N deves ter percebido qd disse q li mais de uma vintena de SKs. Por isso, ja li todos os q referiste.

Tb li o Shining da Europa América e achei a traducao boa. O livro é excelente e mt melhor do q o filme. E funciona melhor a marreta de "crickett" (livro) do que o machado (filme), e ele perder-se pelos corredores em vez de na neve. E matar-se à frente do filho foi um choque.

A ZonA Morta tem de ser realmente imaginada nos anos 50, tempos de JFK. E no cinema o Christopher Walken tava fabuloso. Nos states houve uma série baseada no livro, com o herói a ter visoes e a investigar.

O Tommyknockers é muito bom,pq é um livro enorme e mantem sempre o interesse.
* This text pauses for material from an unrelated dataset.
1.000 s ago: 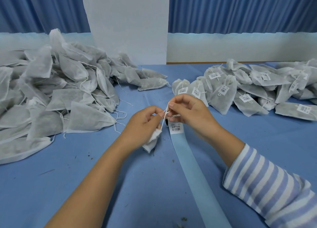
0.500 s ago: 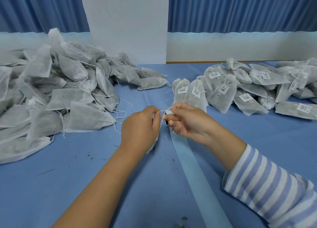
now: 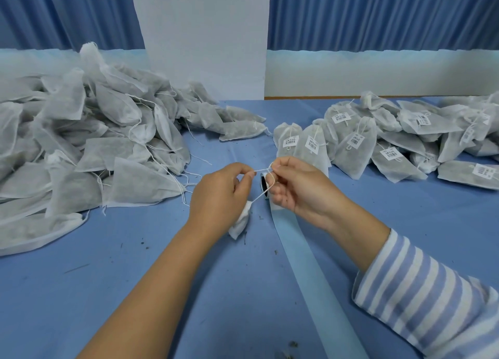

Agora ele no fim pilotar a nave espacial...

O It gostei bastante, e acho que o Dreamcatcher vai lá buscar mt coisa.

O Talismã é bom, mas o SK é fraco em fantasia cor de rosa. O Peter Straub é mt melhor nisso, mas prefiro os dois sozinhos. Por outro lado, a dupla fez o Blackhouse, que é uma obra prima. Mais um calhamaço que não se consegue pôr de lado. Tem tudo o que é o melhor SK: terror, adolescência, dia-a-dia, mística e montes de suspense.
O Jogo de Gerald é interessante e curto. Gostei dos traumas da mulher algemada, mas preferia que a figura que ela via fosse realmente imaginação dela e não um maluco.

A Dolores Claiborne, da mesma altura, também é mt bom, e mil vezes superior ao filme.

Leste o meu comment no "V de Vingaça"? Continuei a conversa sobre o Alan Moore e juntei mais dados.

Sandman disse...

Como disseste que abandonaste a leitura de SK a meio dos anos 90, julguei que não tivesses chegado a ler algum da lista que referi... bem, pelo menos já leste todos os que saíram em português. Houve alguns que eu só li em tradução brasileira, e agora é que vou começar a atacar os restantes que ainda não foram traduzidos. Estou particularmente interessado no que referiste, o Blackhouse, pois gostei bastante do Talismã.

Já li também o teu conto. Está bastante descritivo, mas o final é um pouco surpreendente, talvez não muito lógico, se considerarmos a reacção do homem quando vê o boletim. :) Poderias ter, por exemlo, fornecido uma descrição mais alongada da mulher (para que a conheçamos melhor, e possamos sentir receio por ela perante a reação do marido - identificarmo-nos com a personagem), e dado um background subtil de um marido violento. Algo mesmo muito ao de leve, para que a surpresa da reacção fosse maior, e, ultimamente, a reacção do homem na casa de banho. De resto nota-se ali um embrião de uma boa ideia, que se calhar deverias aperfeiçoar.

Desculpa, mas tenho andado afastado destas lides estes dias, é o cansaço de quem chega a casa e só quer ler um pouco e adormecer. Vou lá agora ver o que escreves sobre o V, mesmo porque já andei também a trocar informações no blog do Markl.